== EXERCISE AIM ==
With the line containing "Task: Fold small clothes" as the start and the line containing "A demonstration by" as the end, transcribe that span of the entries below exactly, including both.

== MATERIALS PROVIDED ==
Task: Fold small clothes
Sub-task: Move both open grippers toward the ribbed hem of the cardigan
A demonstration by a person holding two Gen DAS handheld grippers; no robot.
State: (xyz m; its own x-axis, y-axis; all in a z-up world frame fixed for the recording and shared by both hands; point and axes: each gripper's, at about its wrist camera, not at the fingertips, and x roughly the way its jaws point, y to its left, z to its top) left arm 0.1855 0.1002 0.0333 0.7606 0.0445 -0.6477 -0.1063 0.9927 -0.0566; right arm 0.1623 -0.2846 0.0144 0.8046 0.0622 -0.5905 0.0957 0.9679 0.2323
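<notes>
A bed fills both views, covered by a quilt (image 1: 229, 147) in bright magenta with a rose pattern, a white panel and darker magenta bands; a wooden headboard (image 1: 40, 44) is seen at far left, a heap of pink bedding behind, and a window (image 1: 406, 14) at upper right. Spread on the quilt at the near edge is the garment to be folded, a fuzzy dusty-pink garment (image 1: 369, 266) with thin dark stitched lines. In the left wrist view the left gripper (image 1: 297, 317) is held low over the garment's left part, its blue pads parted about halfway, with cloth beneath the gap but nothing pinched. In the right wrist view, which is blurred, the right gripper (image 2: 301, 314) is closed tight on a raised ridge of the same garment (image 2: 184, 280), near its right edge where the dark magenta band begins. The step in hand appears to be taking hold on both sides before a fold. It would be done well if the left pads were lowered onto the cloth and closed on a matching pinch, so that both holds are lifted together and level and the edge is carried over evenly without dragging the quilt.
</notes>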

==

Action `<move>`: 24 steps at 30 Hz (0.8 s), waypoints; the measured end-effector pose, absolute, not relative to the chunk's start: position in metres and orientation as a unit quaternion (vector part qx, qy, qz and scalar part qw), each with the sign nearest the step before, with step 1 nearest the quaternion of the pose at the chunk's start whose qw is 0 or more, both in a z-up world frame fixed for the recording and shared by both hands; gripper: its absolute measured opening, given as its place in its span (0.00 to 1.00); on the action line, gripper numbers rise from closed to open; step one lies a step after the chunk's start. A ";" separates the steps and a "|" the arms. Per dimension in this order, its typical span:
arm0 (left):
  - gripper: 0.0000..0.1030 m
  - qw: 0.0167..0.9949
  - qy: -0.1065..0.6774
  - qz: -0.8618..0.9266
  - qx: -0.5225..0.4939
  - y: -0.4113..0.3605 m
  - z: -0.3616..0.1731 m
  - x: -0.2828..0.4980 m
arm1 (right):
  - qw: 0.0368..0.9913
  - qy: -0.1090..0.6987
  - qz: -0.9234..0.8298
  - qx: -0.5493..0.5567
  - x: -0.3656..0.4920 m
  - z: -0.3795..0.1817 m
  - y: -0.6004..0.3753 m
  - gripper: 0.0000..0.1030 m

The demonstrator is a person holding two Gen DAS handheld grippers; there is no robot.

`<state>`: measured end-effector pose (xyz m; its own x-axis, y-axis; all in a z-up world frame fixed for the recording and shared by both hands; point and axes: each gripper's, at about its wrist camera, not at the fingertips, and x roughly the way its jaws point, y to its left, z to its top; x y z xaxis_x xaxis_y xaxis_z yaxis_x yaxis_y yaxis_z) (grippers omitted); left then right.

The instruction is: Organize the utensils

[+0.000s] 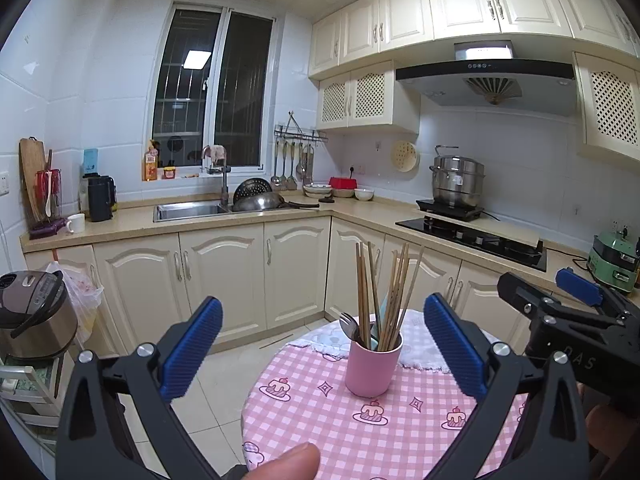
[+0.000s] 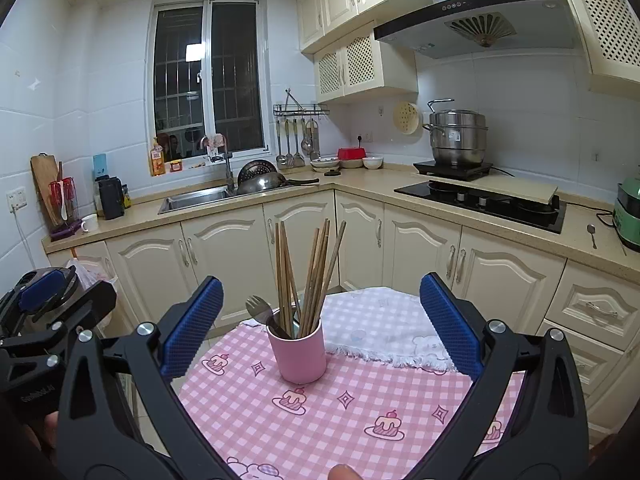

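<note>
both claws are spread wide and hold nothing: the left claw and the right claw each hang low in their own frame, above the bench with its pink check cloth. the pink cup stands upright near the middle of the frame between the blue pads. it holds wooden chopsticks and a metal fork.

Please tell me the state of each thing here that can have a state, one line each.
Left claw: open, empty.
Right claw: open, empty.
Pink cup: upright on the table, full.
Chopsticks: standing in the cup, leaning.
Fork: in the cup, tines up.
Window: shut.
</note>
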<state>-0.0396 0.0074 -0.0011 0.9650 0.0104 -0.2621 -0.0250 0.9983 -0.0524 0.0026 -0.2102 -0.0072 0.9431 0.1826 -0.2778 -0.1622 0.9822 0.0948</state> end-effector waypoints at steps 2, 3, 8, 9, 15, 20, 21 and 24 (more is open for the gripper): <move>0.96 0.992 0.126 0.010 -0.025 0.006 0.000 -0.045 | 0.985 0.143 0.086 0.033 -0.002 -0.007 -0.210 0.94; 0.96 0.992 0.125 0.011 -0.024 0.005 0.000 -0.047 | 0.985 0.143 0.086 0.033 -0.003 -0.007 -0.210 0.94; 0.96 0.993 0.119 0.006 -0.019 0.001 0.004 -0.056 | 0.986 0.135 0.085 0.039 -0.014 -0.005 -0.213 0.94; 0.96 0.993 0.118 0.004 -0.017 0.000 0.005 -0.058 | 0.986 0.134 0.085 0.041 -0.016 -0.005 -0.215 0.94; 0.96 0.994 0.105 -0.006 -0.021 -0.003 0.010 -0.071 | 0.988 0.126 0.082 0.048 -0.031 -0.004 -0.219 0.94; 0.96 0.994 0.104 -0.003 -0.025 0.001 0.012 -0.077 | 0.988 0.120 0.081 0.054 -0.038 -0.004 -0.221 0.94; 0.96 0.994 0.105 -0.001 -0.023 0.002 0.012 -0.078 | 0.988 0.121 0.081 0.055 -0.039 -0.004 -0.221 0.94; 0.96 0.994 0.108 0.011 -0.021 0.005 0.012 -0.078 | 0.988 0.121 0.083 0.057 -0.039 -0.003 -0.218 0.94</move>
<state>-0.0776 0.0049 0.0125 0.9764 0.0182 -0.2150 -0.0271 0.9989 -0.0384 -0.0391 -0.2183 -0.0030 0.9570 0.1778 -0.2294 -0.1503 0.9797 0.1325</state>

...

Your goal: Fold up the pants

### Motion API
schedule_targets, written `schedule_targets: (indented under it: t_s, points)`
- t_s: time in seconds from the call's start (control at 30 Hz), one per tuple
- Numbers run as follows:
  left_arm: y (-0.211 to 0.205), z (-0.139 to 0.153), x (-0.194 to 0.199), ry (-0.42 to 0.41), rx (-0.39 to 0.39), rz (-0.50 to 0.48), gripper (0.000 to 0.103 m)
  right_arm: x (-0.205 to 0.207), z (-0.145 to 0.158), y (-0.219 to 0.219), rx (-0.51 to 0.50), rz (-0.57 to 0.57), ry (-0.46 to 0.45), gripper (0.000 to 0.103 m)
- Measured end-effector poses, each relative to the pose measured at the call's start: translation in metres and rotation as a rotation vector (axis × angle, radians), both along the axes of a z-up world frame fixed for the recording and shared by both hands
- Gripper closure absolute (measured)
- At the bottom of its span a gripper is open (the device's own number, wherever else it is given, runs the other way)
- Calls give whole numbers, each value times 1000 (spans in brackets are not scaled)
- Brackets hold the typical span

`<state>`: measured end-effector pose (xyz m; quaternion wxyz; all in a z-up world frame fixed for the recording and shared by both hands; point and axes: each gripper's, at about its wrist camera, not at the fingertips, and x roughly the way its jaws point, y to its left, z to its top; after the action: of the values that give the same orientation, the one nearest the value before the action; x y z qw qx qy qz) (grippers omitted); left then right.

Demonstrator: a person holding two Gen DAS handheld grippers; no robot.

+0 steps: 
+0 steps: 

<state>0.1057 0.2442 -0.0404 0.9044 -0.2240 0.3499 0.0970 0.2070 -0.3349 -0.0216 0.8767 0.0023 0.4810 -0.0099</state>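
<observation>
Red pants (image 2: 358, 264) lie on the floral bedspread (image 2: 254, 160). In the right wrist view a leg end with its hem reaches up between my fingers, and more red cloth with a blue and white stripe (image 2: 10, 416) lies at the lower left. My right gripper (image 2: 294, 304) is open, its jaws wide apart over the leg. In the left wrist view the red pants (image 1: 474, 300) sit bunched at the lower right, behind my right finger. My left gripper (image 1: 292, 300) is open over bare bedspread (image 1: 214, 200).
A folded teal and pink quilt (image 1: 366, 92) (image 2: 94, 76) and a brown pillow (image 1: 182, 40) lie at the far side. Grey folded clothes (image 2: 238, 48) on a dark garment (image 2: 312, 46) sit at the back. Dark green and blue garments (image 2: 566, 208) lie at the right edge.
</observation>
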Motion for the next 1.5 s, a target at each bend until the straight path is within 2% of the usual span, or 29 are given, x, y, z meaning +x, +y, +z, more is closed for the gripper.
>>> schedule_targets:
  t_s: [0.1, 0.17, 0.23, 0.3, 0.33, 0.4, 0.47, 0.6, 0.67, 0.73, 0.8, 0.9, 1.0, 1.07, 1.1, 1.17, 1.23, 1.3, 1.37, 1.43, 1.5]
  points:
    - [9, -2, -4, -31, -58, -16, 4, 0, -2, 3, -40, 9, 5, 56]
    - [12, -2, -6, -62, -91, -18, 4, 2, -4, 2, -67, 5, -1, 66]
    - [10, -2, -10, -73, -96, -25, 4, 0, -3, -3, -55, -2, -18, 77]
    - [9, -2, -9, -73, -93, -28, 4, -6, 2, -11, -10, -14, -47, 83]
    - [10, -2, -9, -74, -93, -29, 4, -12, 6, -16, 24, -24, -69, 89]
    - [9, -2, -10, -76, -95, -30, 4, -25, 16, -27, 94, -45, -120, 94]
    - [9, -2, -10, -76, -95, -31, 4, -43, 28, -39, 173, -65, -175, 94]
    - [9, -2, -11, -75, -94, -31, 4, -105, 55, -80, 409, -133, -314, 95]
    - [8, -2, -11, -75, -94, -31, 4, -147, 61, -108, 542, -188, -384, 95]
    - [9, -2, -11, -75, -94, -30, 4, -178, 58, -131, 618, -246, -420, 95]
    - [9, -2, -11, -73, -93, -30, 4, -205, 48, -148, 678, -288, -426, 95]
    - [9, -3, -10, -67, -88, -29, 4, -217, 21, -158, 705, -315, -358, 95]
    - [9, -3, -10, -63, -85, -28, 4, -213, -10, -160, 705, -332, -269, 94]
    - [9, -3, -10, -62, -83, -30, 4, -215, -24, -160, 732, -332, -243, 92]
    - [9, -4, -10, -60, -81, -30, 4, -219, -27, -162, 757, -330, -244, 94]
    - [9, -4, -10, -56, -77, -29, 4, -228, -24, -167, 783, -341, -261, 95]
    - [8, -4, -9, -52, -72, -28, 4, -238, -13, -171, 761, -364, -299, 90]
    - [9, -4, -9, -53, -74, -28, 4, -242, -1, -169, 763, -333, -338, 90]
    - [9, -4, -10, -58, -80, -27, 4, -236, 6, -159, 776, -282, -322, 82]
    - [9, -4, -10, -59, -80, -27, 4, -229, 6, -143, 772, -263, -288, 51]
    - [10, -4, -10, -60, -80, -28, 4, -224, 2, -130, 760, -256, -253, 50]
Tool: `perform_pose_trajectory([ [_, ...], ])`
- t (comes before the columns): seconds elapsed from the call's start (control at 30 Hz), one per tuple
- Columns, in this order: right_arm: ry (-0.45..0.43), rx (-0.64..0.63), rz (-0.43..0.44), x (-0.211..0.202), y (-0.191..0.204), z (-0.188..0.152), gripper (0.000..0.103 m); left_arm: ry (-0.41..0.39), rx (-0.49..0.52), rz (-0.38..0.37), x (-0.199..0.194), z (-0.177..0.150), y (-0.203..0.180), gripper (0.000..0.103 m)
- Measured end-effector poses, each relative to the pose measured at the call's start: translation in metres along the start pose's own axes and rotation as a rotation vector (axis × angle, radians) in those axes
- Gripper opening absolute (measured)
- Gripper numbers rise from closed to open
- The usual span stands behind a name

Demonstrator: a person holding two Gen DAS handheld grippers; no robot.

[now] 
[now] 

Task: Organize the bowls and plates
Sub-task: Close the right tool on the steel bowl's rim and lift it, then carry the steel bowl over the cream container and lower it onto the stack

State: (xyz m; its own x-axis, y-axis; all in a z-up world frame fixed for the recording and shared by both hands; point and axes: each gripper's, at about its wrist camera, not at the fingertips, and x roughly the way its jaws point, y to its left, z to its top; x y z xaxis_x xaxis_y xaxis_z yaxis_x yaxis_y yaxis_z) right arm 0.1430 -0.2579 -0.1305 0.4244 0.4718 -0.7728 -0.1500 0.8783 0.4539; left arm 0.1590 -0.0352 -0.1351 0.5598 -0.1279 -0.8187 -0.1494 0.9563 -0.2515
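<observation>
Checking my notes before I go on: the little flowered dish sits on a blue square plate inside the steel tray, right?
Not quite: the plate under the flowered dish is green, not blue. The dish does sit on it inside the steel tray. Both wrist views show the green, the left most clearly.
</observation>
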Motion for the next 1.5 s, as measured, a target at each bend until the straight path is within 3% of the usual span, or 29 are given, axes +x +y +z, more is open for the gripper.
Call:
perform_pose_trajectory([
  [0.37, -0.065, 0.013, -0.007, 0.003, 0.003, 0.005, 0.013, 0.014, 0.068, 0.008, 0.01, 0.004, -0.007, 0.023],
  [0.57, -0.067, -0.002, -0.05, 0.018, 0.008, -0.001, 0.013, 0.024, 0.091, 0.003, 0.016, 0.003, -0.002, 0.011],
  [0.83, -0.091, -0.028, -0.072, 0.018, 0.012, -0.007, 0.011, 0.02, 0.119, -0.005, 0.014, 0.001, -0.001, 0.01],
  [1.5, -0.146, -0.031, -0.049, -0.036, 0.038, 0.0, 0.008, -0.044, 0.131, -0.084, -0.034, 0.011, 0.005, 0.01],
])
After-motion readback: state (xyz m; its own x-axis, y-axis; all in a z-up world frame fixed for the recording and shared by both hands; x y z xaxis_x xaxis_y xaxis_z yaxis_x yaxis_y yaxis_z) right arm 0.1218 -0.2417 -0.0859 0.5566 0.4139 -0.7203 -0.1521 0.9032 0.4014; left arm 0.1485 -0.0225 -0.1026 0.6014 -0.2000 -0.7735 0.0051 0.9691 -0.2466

== SOLUTION TO THIS PROBLEM ==
Task: Fold small clothes
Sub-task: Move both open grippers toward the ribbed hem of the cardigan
A demonstration by a person holding two Gen DAS handheld grippers; no robot.

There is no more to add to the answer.